Cotton in Tanzania. Breaking the Jinx
Review by: Laurence Cockcroft, Tanzania Affairs
Cotton in Tanzania. Breaking the Jinx
Joe C.B. Kabissa
The right strategy for cotton in Tanzania has been a key issue for the agricultural sector both before and after independence. The question is complex and many observers and participants have contributed analyses which were specific to their time. Dr Joe Kabissa has now written a comprehensive account of the growth of the industry since German times up to the present day.
Kabissa is uniquely qualified for this task, being an entomologist who has served both as head of cotton research at Ukiriguru and Ilonga and as Director of the Tanzania Cotton Board, retiring in 2012, He has a very broad knowledge of the global cotton sector and is also that rare ex-civil servant who is prepared to criticise in public his former political masters.
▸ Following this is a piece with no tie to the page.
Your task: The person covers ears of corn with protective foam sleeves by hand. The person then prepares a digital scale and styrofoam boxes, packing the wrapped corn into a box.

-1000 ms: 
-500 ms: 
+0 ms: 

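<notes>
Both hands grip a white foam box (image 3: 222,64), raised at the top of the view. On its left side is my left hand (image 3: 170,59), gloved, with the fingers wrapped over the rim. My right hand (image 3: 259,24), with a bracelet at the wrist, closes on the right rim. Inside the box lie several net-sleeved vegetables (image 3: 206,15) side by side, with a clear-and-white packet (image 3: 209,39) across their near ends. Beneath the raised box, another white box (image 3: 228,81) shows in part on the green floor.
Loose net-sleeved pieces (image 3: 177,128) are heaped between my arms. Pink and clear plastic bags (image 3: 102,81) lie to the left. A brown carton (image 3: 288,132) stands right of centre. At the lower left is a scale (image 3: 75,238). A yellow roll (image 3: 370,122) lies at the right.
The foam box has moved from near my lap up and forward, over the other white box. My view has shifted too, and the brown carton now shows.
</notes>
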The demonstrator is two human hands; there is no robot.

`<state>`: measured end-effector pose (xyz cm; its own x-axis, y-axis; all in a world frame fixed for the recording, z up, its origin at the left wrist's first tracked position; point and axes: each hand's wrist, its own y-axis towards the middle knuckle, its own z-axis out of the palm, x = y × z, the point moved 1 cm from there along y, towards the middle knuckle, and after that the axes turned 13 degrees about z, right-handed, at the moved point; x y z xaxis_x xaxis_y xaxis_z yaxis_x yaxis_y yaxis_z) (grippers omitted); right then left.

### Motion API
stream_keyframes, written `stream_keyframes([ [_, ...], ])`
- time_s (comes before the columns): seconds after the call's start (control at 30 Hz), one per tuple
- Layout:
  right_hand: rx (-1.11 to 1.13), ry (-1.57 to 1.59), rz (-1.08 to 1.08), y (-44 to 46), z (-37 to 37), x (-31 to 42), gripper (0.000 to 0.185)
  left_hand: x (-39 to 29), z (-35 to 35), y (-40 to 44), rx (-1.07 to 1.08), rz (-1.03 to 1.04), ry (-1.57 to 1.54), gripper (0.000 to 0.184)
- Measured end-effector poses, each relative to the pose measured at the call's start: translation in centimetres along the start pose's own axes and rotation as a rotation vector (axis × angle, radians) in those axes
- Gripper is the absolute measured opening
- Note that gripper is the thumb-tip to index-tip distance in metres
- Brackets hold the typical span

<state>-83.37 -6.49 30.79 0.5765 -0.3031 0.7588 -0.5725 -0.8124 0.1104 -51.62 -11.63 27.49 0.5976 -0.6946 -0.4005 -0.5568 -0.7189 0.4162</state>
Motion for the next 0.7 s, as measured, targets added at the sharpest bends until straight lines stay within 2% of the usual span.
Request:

The challenges facing the industry have always been both scientific (pests, viruses and yields) and institutional. Alongside these has been the critical issue of farm-level cropping options: what are the relative margins of cotton, maize, and rice in an ever-changing world and domestic market? These issues have not prevented nearly half a million small farmers growing cotton in a ‘good’ year, such as 2005/6 when a record total of 376,000 tons of seed cotton was achieved.
The potential value of the crop to the national economy was first recognised by the German colonial government which saw the eastern belt (Moshi to Iringa) as the principal home of the industry, with plantations linked to compulsory labour. The British government pushed the industry into the Lake Zone, focusing research at Ukiriguru, managed by the British (later Empire) Cotton Growing Association. In the 1950s, with high commodity prices, this policy was largely successful, with rising yields and an increasingly viable institutional structure in the Victoria Federation of Co-operative Unions (VFCU). This owned its own ginneries, exported most of the crop to the UK and was led by luminaries like Paul Bomani.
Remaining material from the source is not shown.